The records below hold a stretch from the line with "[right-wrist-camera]" through the line with "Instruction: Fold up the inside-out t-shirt"; return exactly those lines, ends included, and nothing more.

====== RECORDS SHOWN ======

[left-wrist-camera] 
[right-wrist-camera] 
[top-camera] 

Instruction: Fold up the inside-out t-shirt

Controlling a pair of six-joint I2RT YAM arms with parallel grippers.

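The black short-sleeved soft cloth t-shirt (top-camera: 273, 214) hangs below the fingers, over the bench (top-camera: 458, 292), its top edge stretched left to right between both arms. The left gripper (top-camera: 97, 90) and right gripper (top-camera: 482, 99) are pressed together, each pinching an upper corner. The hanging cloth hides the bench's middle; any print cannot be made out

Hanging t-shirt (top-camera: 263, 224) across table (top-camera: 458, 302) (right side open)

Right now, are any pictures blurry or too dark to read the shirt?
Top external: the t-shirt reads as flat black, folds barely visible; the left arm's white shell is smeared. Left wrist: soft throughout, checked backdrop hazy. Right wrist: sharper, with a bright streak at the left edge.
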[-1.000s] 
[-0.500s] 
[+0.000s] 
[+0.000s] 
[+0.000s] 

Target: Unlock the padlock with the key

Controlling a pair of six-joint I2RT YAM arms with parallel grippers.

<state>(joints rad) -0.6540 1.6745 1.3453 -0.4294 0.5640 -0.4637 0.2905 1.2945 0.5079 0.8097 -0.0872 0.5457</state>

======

COMPLETED EXERCISE:
[right-wrist-camera] 
[top-camera] 

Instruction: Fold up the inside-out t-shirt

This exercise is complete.